L’arrêt Intuigo, au sujet de la mise à disposition de personnel dans le cadre du crédit impôt recherche, qui avait été jugé par le Conseil d’Etat, et qui avait fait l’objet de nombreux commentaires en raison de son caractère novateur, a été rejugé par la cour administrative d’appel de Versailles (17VE00404, 25/06/18, SARL Intuigo).

Pour rappel, l’affaire concernait l’éligibilité au CIR pour la société Intuigo, d’honoraires payés à WZ Consulting, pour la mise à disposition de son associé unique en vue de réaliser des travaux R&D.

Cette personne était également agréée au titre du CIR par le Ministère de la Recherche, et se trouvait être le fils du gérant de la SARL Intuigo.

Le Conseil d’Etat avait jugé (390652, 25/01/17) que les dispositions du b et du c de l’article 244 quater B-II du code général des impôts ne limitaient pas les dépenses de personnel aux seules rémunérations et cotisations patronales du personnel salarié, mais qu’elles s’étendaient également au personnel mis à disposition de la société déclarante, lorsque ce personnel effectuait des activités de R&D dans ses locaux et avec ses moyens.

L’affaire était donc renvoyée devant la CAA de Versailles qui avait initialement jugé de telles dépenses non éligibles, le personnel en question n’étant pas salarié.

La cour de Versailles a finalement jugé que, faute de prouver que l’ingénieur a bien été mis à disposition à temps plein pour réaliser des travaux de R&D dans les locaux de la société Intuigo et avec les moyens de celle-ci, les dépenses en question ne pouvaient être éligibles au CIR de la SARL Intuigo.
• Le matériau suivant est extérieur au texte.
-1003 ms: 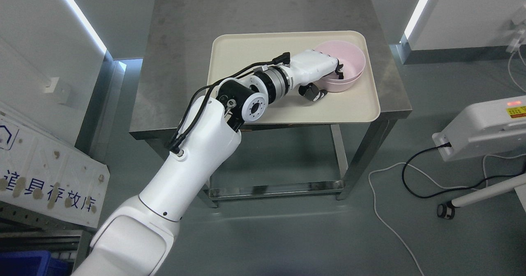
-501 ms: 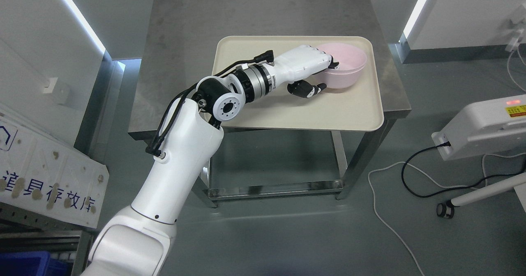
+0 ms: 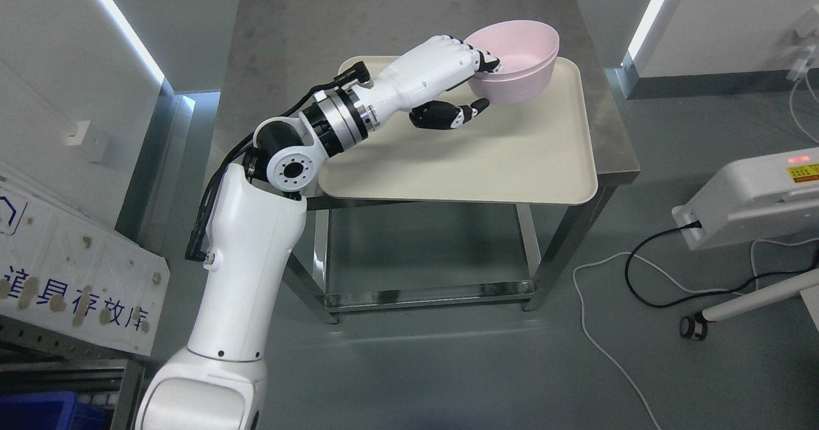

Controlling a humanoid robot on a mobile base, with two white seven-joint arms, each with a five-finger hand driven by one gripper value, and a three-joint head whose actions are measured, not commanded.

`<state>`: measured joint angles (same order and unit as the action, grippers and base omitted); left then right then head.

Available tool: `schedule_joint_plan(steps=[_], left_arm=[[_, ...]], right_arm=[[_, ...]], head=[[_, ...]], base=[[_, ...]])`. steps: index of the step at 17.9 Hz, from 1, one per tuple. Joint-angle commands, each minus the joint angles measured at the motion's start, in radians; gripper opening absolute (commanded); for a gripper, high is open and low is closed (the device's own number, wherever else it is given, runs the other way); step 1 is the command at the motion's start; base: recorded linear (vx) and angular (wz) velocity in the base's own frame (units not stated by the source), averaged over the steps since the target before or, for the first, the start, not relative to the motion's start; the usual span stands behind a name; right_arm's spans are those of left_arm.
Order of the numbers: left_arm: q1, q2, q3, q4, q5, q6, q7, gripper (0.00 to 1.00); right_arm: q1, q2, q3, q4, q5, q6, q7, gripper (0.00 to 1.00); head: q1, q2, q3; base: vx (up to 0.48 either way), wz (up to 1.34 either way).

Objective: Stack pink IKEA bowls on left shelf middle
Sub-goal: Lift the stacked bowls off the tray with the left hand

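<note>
Gripping the pink bowl [image 3: 517, 59] by its near rim, fingers inside and thumb beneath, the left hand [image 3: 462, 75] holds it above the tray [image 3: 512, 161], bowl at its far-right fingertips.

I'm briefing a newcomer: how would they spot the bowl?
Find the steel table with the cream tray. Above the tray's far right corner, the left hand grips the pink bowl by its rim, the only pink thing there.
</note>
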<state>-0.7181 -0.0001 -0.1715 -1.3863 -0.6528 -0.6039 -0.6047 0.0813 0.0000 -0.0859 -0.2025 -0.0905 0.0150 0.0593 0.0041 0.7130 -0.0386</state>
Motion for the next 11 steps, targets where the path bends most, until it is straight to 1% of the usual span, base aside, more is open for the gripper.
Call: schedule_joint_plan(steps=[1, 3, 6, 11], left_arm=[[0.143, 0.018, 0.266, -0.235, 0.096, -0.059, -0.007, 0.01], [0.183, 0.018, 0.303, -0.246, 0.110, -0.101, -0.009, 0.01], [0.216, 0.018, 0.319, -0.249, 0.124, -0.152, -0.009, 0.01], [0.220, 0.018, 0.345, -0.272, 0.153, -0.165, -0.007, 0.02]], right_arm=[[0.000, -0.017, 0.000, 0.000, 0.000, 0.000, 0.002, 1.00], [0.000, -0.017, 0.000, 0.000, 0.000, 0.000, 0.002, 1.00], [0.000, -0.017, 0.000, 0.000, 0.000, 0.000, 0.002, 1.00], [0.000, -0.017, 0.000, 0.000, 0.000, 0.000, 0.001, 1.00]], head=[[0.0000, 0.000, 0.000], [0.0000, 0.000, 0.000], [0.0000, 0.000, 0.000], [0.0000, 0.000, 0.000]], base=[[0.000, 0.00], [0.000, 0.00], [0.000, 0.00], [0.002, 0.01]])
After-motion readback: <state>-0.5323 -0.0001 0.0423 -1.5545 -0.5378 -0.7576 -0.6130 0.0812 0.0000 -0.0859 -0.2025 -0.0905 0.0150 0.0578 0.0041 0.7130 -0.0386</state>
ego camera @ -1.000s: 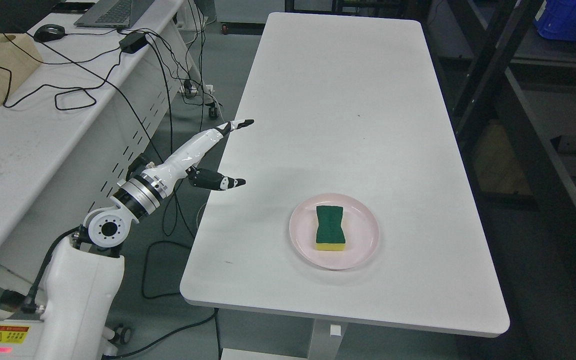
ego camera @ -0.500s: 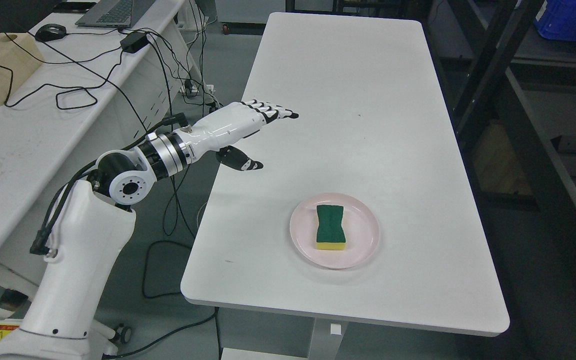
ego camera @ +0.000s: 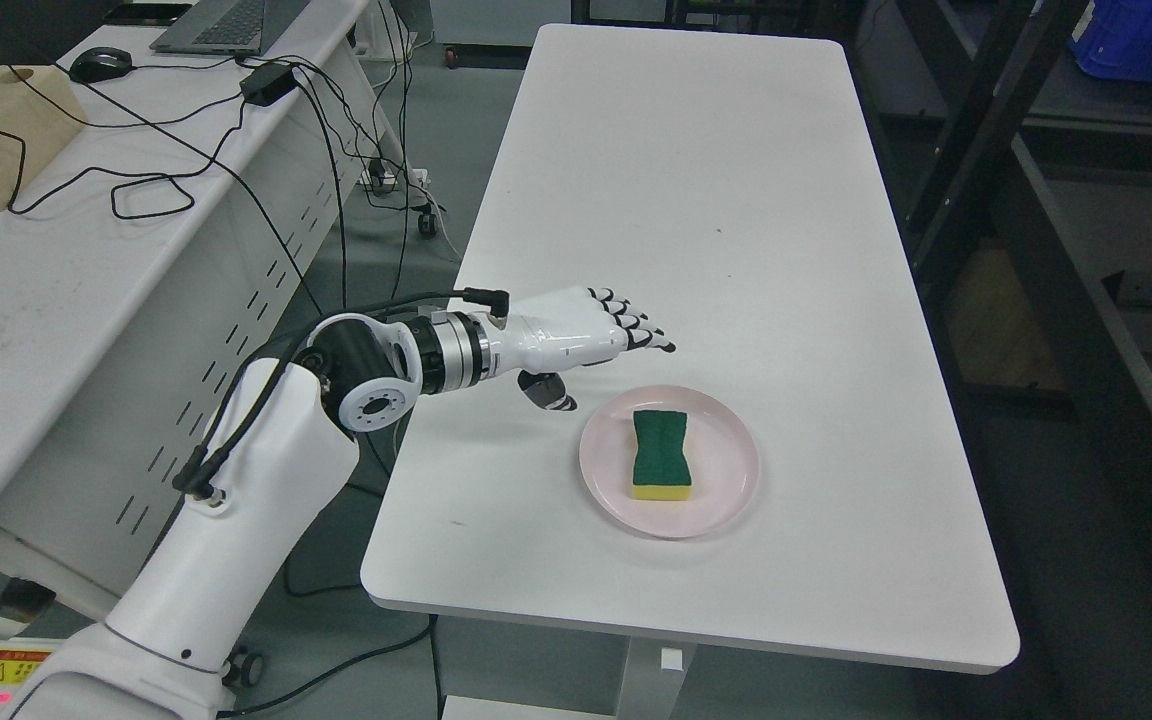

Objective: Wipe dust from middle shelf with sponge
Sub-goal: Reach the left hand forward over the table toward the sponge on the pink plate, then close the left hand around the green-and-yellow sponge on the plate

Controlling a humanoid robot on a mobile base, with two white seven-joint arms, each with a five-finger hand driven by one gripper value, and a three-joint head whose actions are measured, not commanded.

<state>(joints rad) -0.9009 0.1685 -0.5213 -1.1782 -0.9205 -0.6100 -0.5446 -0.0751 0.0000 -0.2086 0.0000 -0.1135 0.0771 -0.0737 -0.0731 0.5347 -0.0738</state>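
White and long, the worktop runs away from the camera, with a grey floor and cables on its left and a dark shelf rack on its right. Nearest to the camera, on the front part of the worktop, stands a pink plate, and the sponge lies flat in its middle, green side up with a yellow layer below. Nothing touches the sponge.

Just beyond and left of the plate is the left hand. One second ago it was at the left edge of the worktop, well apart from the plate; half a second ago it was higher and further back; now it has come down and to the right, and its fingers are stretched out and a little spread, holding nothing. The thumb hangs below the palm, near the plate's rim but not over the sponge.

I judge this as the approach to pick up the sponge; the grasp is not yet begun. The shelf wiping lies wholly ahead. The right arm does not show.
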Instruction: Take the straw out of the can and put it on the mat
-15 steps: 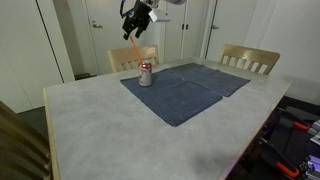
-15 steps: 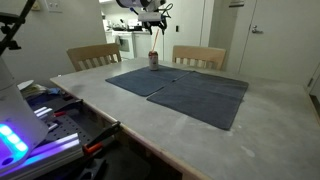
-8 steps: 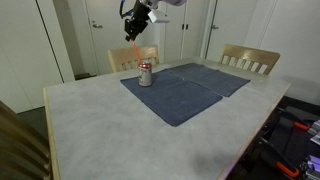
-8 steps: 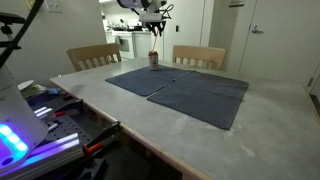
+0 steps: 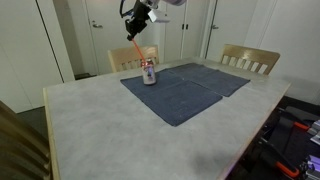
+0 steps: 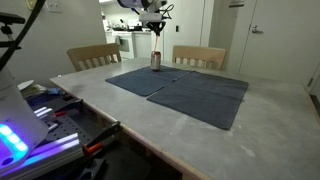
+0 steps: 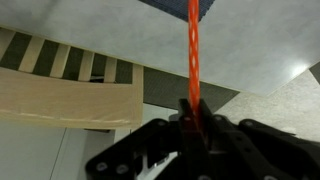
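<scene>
The silver can (image 5: pixel 148 73) with red markings stands upright on the dark blue mat (image 5: pixel 185 95), near its far corner; it shows as well as the can (image 6: pixel 155 61) on the mat (image 6: pixel 190 88). A thin red-orange straw (image 5: pixel 139 48) rises slanted from the can up to my gripper (image 5: pixel 133 26), which hangs above the can. In the wrist view the black jaws of the gripper (image 7: pixel 193 110) are shut on the straw (image 7: pixel 193 50), which runs away toward the mat (image 7: pixel 180 6). The can is out of the wrist view.
The mat lies on a pale grey table (image 5: pixel 100 125). Two wooden chairs (image 5: pixel 132 57) (image 5: pixel 250 60) stand at the far side; a chair back (image 7: pixel 65 95) lies below the gripper. Equipment with a lit panel (image 6: pixel 20 140) sits beside the table.
The jaws have shut on the upper part of the straw. The arm has hardly moved and the can stands where it was.
</scene>
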Controlling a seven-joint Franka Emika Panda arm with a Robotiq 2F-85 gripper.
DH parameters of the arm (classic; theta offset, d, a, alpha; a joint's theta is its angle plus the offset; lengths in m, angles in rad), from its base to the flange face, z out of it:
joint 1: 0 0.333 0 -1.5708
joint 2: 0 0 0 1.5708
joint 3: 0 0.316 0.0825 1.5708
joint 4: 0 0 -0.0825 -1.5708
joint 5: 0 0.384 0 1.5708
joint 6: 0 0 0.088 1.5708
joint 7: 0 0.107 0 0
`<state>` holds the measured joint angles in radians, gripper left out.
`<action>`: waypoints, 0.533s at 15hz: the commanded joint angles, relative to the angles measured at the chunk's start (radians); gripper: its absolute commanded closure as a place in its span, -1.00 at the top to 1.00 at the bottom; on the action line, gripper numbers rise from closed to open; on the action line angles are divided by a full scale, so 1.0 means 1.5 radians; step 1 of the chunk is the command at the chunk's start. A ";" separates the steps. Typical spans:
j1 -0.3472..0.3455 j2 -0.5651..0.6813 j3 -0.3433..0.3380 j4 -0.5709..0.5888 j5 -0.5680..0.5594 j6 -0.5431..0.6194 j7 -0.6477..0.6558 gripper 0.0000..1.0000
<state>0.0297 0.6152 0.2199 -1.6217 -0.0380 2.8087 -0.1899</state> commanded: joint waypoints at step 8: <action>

La SARL Intuigo faisait pourtant valoir les éléments suivants :

  • Les conventions entre les deux sociétés attestant que l’associé-ingénieur de WZ Consulting travaille  » à plein temps au sein de la structure d’accueil dont il respectera le règlement intérieur, dans ses locaux, sous l’autorité du gérant à qui il rapportera son activité  » pour la durée du projet de recherche. Les conventions prévoient en outre que la société d’accueil mettra à la disposition de la personne les moyens matériels requis pour la réalisation de sa mission, ainsi qu’au moins un assistant junior de recherche ;
  • Un rapport d’expertise établi à sa demande, mais donnant des informations générales, et ne permettant pas de distinguer les travaux de l’ingénieur mis à disposition du reste des chercheurs ;
  • Le CV de l’ingénieur de WZ Consulting ;
  • Deux notes produites par celui-ci sur le projet en question (une n’est pas datée, l’autre l’est mais très postérieure à la période en litige) ;
  • Des attestations établies par d’anciens collègues dépourvues de valeur car les copies des pièces d’identité de ces chercheurs ne sont pas fournies ;
  • Des comptes-rendus de réunions hebdomadaires sur la période en litige avec les initiales WZ, rédigés de manière impersonnelle et ne permettant pas d’établir les personnes ayant pris la parole ni leur rôle (et donc d’individualiser le travail réalisé).

La société Intuigo précisait par ailleurs que l’intéressé avait la charge de travaux de modélisation et travaillait avec une équipe de chercheurs maisons qu’il dirigeait et avec laquelle il travaillait quotidiennement dans ses locaux, avec son matériel et sous le contrôle de son gérant.

Pour autant, cet arrêt et celui du Conseil d’Etat ouvrent des portes pour les sociétés déclarant du CIR : en dehors du cas de la sous-traitance, la frontière pour intégrer des dépenses dans la catégorie des frais de personnel n’est pas le salariat, il convient de prouver qu’un personnel même externe a bien réalisé des travaux de R&D dans les locaux de la société, et avec les moyens de celle-ci. Rappelons qu’aux dépenses de personnel éligibles, s’ajoutent 50 % de frais de fonctionnement, ce qui n’est pas le cas pour les dépenses de sous-traitance.